Opinion mining focuses on extracting customers' opinions from the reviews and predicting their sentiment orientation. Reviewers usually praise a product in some aspects and bemoan it in other aspects. With the business globalization, it is very important for enterprises to extract the opinions toward different aspects and find out cross-lingual/cross-culture difference in opinions.
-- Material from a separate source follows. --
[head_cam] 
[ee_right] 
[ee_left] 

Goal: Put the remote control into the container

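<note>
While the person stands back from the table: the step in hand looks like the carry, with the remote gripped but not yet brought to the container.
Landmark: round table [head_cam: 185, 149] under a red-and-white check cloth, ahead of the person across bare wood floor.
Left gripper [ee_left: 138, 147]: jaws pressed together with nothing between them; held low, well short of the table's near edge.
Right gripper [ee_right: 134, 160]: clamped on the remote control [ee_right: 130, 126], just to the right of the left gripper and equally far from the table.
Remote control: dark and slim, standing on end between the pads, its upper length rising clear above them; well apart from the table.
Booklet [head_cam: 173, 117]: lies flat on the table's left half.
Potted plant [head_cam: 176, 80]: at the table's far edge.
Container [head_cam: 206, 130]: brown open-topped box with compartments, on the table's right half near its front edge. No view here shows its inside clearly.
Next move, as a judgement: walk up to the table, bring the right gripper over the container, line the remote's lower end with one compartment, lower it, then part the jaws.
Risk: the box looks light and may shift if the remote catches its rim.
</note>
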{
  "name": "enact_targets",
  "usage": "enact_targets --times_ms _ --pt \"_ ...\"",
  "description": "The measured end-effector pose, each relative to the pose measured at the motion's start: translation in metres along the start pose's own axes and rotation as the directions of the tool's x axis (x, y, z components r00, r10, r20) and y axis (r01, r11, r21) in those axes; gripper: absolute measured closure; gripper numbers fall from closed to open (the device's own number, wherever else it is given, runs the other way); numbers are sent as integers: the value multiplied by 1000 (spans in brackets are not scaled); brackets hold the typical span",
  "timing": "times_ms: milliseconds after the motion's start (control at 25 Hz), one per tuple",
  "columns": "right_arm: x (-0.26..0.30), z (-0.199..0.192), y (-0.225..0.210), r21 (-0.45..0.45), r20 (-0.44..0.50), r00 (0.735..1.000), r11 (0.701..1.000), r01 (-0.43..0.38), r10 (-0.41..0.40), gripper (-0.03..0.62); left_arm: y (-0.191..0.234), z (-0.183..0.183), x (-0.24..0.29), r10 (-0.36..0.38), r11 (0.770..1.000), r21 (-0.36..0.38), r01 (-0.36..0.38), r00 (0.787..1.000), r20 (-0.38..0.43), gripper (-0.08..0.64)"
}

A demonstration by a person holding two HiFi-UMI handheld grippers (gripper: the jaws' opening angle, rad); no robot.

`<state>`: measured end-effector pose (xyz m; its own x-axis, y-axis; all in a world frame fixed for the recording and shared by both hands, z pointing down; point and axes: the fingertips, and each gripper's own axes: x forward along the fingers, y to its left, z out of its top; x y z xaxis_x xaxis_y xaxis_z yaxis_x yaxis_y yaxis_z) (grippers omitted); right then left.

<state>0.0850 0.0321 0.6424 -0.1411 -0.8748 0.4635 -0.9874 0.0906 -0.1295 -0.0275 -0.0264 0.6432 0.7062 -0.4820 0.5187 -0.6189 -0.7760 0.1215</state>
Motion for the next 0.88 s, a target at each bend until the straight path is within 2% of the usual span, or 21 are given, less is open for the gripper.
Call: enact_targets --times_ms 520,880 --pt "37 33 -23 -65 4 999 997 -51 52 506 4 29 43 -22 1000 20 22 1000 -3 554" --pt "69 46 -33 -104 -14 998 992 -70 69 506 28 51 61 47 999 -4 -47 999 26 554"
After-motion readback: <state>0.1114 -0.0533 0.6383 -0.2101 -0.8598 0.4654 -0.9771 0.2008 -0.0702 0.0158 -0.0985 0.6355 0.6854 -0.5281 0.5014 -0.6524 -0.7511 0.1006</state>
Cross-lingual opinion mining is a very challenging task as amounts of opinions are written in different languages, and not well structured. Since people usually use different words to describe the same aspect in the reviews, product-feature (PF) categorization becomes very critical in cross-lingual opinion mining. Manual cross-lingual PF categorization is time consuming, and practically infeasible for the massive amount of data written in different languages. In order to effectively find out cross-lingual difference in opinions, we present an aspect-oriented opinion mining method with Cross-lingual Latent Semantic Association (CLaSA). We first construct CLaSA model to learn the cross-lingual latent semantic association among all the PFs from multi-dimension semantic clues in the review corpus. Then we employ CLaSA model to categorize all the multilingual PFs into semantic aspects, and summarize cross-lingual difference in opinions towards different aspects. Experimental results show that our method achieves better performance compared with the existing approaches. With CLaSA model, our text mining system OpinionIt can effectively discover cross-lingual difference in opinions.

查看原文本刊更多论文

OpinionIt:一个用于跨语言意见分析的文本挖掘系统

意见挖掘侧重于从评论中提取客户意见并预测其情绪倾向。评论者通常会在某些方面赞扬产品，而在另一些方面抱怨产品。随着商业全球化的发展，企业对不同方面的意见进行提炼，发现跨语言/跨文化的意见差异是非常重要的。跨语言意见挖掘是一项非常具有挑战性的任务，因为大量的意见是用不同的语言写成的，而且没有很好的结构。由于人们通常在评论中使用不同的词来描述同一方面，因此产品特征分类在跨语言意见挖掘中变得非常关键。手动跨语言PF分类非常耗时，而且对于用不同语言编写的大量数据实际上是不可行的。为了有效地发现跨语言意见差异，提出了一种基于跨语言潜在语义关联(CLaSA)的面向方面意见挖掘方法。我们首先构建CLaSA模型，从评审语料库中的多维语义线索中学习所有评审词之间的跨语言潜在语义关联。然后利用CLaSA模型对多语种PFs进行语义方面的分类，并对不同方面的跨语种意见差异进行归纳。实验结果表明，与现有方法相比，该方法具有更好的性能。利用CLaSA模型，我们的文本挖掘系统OpinionIt可以有效地发现跨语言的意见差异。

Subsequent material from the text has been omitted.